Jesus states that He has not come to destroy but to fulfill. The two words are used on contrast to one another. “Destroy” means to “disintegrate, demolish, or overthrow.” Jesus did not come to change the law, to add to it, or to overthrow it. He came to fulfill it by accomplishing its goals. The old covenant was to prepare the way for Christ and was never intended to endure permanently (Gal. 3:24-25). The Hebrew letter tells us that the Law was a “shadow of good things to come” (Heb. 10:1), and was imperfect to bring about God’s ultimate purpose of forgiveness of sins (Heb. 8:6-7).
Verse 18 has confused many, but the statement is direct and to the point. The Law and the Prophets (representing the whole of the Old Testament) would not pass away until all is fulfilled. So sure is this statement that Jesus says that even heaven and earth could not pass away until the Law is fulfilled. Jesus later states in Luke 24:44, “that all things must be fulfilled which were written in the Law of Moses and the Prophets and the Psalms concerning Me.” Jesus did fulfill all things and when He did the Law “passed away.” Jesus did not destroy the Law, but He did bring it to its intended completion. Paul elaborates on this in 2 Cor. 3:7-13.

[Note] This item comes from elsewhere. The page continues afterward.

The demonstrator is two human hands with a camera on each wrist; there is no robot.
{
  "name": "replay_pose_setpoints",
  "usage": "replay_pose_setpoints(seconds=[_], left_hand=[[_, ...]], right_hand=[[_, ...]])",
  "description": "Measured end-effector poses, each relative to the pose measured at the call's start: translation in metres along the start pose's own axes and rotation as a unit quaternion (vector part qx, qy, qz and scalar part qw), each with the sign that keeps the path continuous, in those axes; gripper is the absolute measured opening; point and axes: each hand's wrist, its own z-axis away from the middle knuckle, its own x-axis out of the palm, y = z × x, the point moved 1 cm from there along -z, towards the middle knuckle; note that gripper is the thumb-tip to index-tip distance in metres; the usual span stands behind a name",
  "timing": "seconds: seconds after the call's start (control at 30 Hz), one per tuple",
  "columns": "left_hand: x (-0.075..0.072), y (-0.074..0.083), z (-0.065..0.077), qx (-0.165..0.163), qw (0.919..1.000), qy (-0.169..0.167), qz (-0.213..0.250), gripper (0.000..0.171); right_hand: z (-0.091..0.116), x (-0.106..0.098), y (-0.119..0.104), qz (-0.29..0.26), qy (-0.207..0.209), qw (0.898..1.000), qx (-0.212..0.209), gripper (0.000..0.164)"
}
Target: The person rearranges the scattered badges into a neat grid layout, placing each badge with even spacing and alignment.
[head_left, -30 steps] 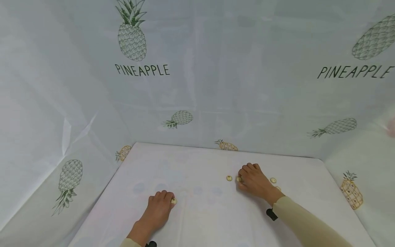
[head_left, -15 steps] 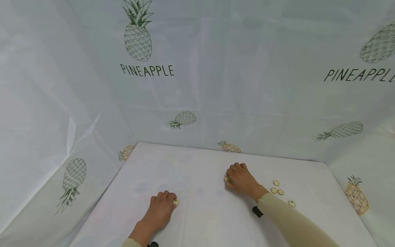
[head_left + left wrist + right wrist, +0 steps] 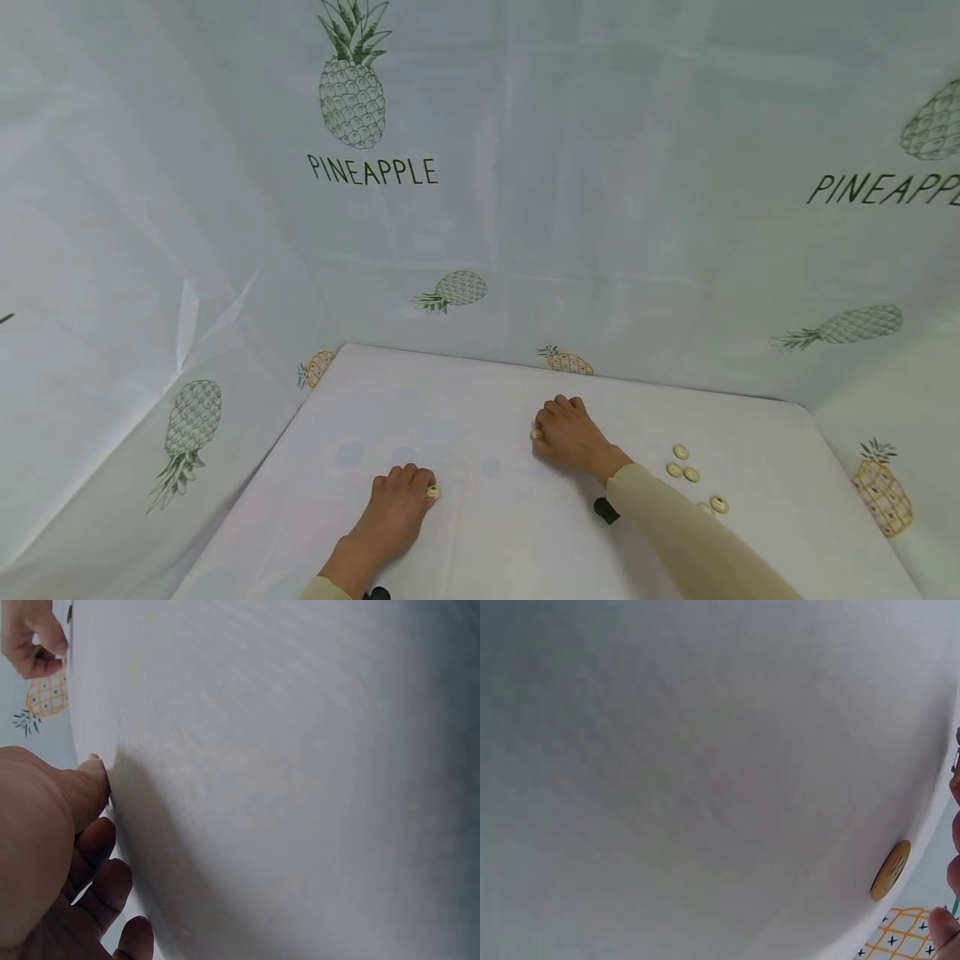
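In the head view my left hand [image 3: 397, 504] rests low over the white-covered table, thumb and forefinger pinching a small cream wooden button [image 3: 433, 492]. In the left wrist view only a sliver of that button [image 3: 94, 756] shows beyond the thumb tip; the other fingers curl loosely. Farther back, my right hand [image 3: 568, 435] holds a second button [image 3: 536, 434] at its fingertips. The right wrist view catches only the edge of that hand [image 3: 949, 930]. There, another brown button [image 3: 891, 870] with holes lies flat on the cloth, apart from the fingers.
Several more buttons [image 3: 674, 470] lie loosely grouped right of my right forearm, partly beside the sleeve [image 3: 675, 525]. A pale curtain [image 3: 592, 208] with pineapple prints rises behind the table's back edge and at both sides. The table [image 3: 495, 550] has a white cover.
My right hand has moved left with its button, passing over another one that lay there. Buttons behind its forearm have come into sight. The left hand stays put; the view has shifted slightly.
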Motion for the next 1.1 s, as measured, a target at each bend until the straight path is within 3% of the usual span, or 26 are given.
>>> replay_pose_setpoints(seconds=[0.33,1.1], left_hand=[[-0.0013,0.0012,0.0008,0.007,1.0,0.002,0.003,0.023],[-0.001,0.0036,0.0014,0.013,0.9995,0.027,-0.002,0.024]], right_hand=[[0.001,-0.0001,-0.0013,-0.008,-0.032,0.999,0.018,0.011],[0.0034,0.0001,-0.0006,-0.003,-0.014,1.0,0.009,0.012]])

Notice that Jesus states that even every “jot and tittle” (smallest marks in the Hebrew), were to be considered important in the Law. This shows that Jesus put His stamp of approval on the inspiration of the Hebrew Old Testament. We use the same Old Testament canon today as Jesus verified while on the earth. Therefore, anyone who would break (disregard) the least of these commandments would be least in the kingdom (without salvation). Jesus would not tolerate anyone disregarding any part of God’s law. That same principle holds true for the new covenant that came into effect at Jesus death (Heb. 9:16-17).